GPS Analysis Formatting

Hi! I’m looking to analyze some GPS data from the LAMP app using Ian Barnett’s GPSmobility package in R (https://github.com/ianjamesbarnett/GPSimputation) and having some trouble. I am trying to match my LAMP GPS data to match the formatting in his tutorial. In my GPS data I have id, timestamp, long, lat, and accuracy. Here are some troubleshooting questions:
-It looks like all participants have an accuracy of -1, is this correct?
-Does the app record UTC time?
-Does the app record altitude?

Thanks!

Hi @tairmaek!

  1. The CSV field UTC time should be ignored, I believe, and you can use placeholder empty strings if you’re in an R data frame. This is a string representation of the timestamp field that we already provide.
  2. Altitude is not recorded in mindLAMP v1 data, only mindLAMP v2 (which I believe you’re not using at the moment). Instead, impute a value of 0.0 for this column.
  3. The accuracy field is currently set to either -1 or unknown because there was a bug in mindLAMP v1 where the app was not able to specify a desired accuracy and instead retrieved a street name-level GPS coordinate that was then reverse-geocoded to produce coordinate values. Data recorded prior to January 2019 are thus slightly less accurate, but data recorded after this point still do not record the accuracy value.

Hope this helps!

Aditya-thank you so much for this input!

I tried running the code as follows and am getting the following errors:

setwd(“~/Desktop”)
args ← commandArgs(trailingOnly = TRUE)
library(GPSmobility)
fildir=getwd()
filename=args[1]
mout=MobilityFeatures(filename,fildir)
Read in all GPS csv files…
Error in mat[1, 1]/1000 : non-numeric argument to binary operator
In addition: Warning messages:
1: In read.table(file = file, header = header, sep = sep, quote = quote, :
incomplete final line found by readTableHeader on ‘als_test.csv’
2: In mean.default(mat$accuracy) :
argument is not numeric or logical: returning NA

I think we’ll need to manually make some changes to Ian’s code. Let me take a look and see what I can do. I’ll post my changes here as a diff/set of instructions for you to follow!

1 Like

@tairmaek, could you post the first few lines of your CSV file so I can determine its format? I think this may be easily fixed if we write a small script to reformat the CSV’s contents.

image

timestamp.x	UTC time	long	lat	altitude	accuracy
1.56E+12		-71.62602234	41.36608124		
1.56E+12		-71.62602234	41.36608124		
1.56E+12		-71.62602234	41.36608124		
1.56E+12		-71.62602234	41.36608124		
1.56E+12		-71.62602234	41.36608124		
1.56E+12		-71.62602234	41.36608124		
1.56E+12		-71.62602234	41.36608124

Hmm, @tairmaek, could you try inserting NA for the UTC time and 0.0 for altitude and accuracy columns? I wonder if that’s all we need to “trick” the code into working.

didnt work :frowning:

Read in all GPS csv files…
Collapse data within 10 second intervals…
Error in avgmat[, 1:4] : incorrect number of dimensions

It looks like it wants a different format if it says there’s an incorrect number of dimensions. Did you have a working data set I could compare with? I wonder if it’s not happy about a 0.0 accuracy, perhaps 1.0 would work?

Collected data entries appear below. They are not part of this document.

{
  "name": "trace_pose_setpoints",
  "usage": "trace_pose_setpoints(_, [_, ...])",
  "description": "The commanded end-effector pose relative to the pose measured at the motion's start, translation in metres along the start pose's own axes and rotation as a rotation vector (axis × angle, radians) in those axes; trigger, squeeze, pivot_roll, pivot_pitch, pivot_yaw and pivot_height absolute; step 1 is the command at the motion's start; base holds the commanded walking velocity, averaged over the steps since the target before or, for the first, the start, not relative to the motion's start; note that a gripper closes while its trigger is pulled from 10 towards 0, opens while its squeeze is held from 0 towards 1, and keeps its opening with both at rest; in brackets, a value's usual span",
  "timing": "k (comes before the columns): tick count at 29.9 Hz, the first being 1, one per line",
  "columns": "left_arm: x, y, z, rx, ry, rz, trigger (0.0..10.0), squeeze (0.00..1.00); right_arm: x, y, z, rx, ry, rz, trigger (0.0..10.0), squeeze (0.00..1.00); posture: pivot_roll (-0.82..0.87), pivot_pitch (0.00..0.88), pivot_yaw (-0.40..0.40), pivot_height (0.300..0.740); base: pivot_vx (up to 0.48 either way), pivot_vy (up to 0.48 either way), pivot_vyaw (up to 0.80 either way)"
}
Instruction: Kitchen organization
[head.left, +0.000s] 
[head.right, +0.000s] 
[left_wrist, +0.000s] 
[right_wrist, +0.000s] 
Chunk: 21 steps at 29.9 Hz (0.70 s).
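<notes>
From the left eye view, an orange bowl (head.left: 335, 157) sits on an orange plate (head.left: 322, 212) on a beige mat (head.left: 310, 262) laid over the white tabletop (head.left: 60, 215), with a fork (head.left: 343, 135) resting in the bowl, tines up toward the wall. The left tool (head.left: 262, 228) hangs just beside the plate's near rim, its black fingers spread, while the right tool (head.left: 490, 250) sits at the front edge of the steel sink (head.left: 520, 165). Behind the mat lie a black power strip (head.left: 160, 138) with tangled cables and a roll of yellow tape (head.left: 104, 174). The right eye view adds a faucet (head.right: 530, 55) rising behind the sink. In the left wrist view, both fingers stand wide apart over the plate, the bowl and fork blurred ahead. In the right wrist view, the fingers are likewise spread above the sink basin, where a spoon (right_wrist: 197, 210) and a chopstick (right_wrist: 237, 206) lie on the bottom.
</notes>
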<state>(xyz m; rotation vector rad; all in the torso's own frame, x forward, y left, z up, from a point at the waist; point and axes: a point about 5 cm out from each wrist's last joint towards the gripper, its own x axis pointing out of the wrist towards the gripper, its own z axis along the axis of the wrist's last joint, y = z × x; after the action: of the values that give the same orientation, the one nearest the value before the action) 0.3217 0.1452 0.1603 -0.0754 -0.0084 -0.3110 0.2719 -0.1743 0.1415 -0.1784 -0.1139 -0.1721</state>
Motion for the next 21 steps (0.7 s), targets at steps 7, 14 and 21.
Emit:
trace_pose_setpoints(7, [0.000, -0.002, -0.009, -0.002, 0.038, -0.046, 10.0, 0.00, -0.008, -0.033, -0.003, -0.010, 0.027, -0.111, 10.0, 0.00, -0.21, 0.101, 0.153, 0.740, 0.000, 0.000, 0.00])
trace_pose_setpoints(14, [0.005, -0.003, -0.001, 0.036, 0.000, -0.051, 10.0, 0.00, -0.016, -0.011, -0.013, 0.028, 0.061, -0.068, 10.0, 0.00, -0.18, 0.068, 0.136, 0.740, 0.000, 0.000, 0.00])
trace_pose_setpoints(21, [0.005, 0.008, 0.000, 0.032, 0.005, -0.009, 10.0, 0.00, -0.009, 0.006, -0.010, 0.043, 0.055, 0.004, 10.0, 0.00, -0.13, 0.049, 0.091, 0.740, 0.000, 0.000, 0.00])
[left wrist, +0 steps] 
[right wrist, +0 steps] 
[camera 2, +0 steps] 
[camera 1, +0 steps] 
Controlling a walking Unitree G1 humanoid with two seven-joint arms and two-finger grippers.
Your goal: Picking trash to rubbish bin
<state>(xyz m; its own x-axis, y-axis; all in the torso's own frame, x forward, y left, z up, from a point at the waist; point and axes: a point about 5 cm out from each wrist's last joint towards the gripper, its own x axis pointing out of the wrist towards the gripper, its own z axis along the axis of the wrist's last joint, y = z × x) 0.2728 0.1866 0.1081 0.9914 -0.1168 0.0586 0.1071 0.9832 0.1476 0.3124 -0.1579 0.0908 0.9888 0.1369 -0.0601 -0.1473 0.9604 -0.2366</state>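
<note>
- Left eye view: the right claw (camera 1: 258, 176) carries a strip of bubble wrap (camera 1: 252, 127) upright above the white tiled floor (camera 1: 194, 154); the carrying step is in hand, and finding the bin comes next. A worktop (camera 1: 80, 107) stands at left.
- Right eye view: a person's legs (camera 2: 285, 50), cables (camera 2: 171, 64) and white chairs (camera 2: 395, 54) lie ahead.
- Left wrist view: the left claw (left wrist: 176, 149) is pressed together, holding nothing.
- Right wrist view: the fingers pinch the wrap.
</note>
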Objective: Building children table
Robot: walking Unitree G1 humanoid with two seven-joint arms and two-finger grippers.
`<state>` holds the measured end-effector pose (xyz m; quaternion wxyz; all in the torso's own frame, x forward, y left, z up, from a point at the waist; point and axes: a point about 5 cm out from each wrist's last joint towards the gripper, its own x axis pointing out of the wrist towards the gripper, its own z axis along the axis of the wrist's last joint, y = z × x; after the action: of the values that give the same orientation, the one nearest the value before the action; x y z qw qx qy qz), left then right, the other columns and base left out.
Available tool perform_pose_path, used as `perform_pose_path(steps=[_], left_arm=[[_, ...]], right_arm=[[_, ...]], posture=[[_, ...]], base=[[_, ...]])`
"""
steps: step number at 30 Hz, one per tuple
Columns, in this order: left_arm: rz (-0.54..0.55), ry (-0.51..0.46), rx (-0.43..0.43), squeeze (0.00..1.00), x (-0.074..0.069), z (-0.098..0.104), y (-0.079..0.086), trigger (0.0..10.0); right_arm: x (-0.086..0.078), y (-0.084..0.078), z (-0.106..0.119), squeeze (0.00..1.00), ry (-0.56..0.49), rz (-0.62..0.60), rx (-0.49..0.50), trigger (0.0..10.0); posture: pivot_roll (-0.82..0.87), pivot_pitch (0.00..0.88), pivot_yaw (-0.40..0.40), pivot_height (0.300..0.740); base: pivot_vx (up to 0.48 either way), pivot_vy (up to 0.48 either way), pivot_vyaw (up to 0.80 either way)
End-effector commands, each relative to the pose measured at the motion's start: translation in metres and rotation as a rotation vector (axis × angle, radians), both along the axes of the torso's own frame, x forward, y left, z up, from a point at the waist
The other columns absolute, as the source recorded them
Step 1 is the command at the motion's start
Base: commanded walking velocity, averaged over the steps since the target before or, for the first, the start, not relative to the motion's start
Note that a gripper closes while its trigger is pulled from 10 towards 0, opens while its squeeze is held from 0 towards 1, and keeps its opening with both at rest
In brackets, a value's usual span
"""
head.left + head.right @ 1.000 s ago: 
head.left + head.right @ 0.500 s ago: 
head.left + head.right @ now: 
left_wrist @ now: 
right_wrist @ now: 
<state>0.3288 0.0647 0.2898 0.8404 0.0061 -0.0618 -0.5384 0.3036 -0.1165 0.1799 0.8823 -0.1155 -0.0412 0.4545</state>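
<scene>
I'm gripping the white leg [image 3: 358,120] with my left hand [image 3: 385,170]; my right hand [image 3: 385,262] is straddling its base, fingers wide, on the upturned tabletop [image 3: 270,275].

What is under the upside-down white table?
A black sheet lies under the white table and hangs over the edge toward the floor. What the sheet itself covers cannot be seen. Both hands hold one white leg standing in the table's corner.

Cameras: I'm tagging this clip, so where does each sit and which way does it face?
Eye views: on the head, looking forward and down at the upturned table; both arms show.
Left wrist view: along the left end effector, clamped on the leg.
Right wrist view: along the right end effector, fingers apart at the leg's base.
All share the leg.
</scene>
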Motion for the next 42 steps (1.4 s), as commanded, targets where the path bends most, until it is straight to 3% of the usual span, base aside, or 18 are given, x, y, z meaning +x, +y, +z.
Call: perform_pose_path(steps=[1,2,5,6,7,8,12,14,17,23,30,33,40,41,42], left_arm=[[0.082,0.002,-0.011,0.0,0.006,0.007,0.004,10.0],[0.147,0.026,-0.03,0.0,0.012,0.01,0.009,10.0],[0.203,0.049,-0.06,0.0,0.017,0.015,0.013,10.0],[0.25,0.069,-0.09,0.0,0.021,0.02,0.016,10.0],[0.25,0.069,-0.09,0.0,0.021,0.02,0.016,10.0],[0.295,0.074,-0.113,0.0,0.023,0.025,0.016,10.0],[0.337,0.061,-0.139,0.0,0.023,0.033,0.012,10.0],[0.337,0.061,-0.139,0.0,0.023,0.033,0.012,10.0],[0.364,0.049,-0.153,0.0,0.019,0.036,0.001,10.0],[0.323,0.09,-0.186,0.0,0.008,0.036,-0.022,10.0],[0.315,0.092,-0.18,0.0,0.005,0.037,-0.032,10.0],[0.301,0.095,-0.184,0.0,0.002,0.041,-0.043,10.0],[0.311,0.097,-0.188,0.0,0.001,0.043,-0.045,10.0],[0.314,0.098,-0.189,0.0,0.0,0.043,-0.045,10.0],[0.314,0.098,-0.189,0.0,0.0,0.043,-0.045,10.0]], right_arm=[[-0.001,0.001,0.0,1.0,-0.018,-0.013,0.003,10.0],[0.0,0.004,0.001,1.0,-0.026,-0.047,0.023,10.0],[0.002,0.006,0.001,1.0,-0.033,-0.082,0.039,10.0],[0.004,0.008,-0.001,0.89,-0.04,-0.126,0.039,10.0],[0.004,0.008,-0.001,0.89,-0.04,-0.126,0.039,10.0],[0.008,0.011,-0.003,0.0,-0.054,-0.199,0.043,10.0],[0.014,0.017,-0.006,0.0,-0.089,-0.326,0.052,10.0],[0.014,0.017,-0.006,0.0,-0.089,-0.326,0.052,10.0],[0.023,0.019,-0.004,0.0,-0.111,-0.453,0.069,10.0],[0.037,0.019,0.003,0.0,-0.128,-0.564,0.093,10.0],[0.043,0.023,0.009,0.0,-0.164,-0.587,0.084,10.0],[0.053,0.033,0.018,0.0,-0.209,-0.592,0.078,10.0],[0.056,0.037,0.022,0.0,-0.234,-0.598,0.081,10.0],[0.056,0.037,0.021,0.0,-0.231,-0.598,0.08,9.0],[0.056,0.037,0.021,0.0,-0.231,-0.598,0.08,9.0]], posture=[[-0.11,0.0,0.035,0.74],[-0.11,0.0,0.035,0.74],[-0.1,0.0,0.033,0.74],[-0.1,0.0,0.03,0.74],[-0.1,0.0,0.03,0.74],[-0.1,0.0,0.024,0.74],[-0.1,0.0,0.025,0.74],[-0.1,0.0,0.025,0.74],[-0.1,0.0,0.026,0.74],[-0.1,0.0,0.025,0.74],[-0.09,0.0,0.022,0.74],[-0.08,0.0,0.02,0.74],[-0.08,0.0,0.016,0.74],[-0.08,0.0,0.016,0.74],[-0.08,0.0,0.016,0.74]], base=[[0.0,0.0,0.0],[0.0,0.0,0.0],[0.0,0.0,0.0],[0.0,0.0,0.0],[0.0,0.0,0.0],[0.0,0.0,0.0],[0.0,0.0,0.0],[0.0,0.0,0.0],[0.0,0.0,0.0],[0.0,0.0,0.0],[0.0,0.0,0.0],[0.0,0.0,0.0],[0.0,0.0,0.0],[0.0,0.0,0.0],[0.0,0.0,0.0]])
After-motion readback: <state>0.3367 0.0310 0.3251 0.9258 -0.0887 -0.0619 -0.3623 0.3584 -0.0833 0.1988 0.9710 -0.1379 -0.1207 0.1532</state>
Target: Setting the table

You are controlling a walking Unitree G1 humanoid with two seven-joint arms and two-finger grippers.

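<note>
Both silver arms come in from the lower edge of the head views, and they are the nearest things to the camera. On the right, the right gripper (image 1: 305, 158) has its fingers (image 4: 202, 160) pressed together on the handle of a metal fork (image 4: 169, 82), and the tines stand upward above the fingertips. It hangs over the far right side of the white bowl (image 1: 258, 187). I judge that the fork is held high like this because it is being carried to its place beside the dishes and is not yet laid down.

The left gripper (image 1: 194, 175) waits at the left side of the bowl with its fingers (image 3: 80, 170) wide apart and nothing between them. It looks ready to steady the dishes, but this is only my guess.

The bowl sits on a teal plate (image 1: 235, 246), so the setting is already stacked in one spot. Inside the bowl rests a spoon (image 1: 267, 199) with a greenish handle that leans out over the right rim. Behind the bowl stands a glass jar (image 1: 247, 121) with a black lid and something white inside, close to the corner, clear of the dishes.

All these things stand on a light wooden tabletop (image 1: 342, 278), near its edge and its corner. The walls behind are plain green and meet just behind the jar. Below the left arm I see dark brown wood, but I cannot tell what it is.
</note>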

I’ll also download the code and take a look myself - could you email or DM me a sample CSV file without patient IDs?

I think I’m able to reproduce the error you’re seeing but just to confirm something: how are you installing the GPSimputation package, @tairmaek? I’ve cloned the git repository and am using that version.

Hi @avaidyam!

I downloaded the package by doing the following into R

install.packages(“C:/Users/tkangarl/Downloads/GPSmobility_1.5.tar.gz”, repos = NULL, type = “source”)

@tairmaek, this is kind of odd because it works perfectly fine for me with the sample data you sent me.

Read in all GPS csv files...
Collapse data within 10 second intervals...
Convert from Lat/Lon to X/Y...
Convert from X/Y to flights/pauses...
Inferring pauses...
No flights in mobmat. Removing individual from analysis.

What I did notice when I modified the data files to fit LAMP data was that the UTC time field needs to be empty, and the accuracy field needs to be set to 1.0 and altitude to 0.0. Then it appears to work fine.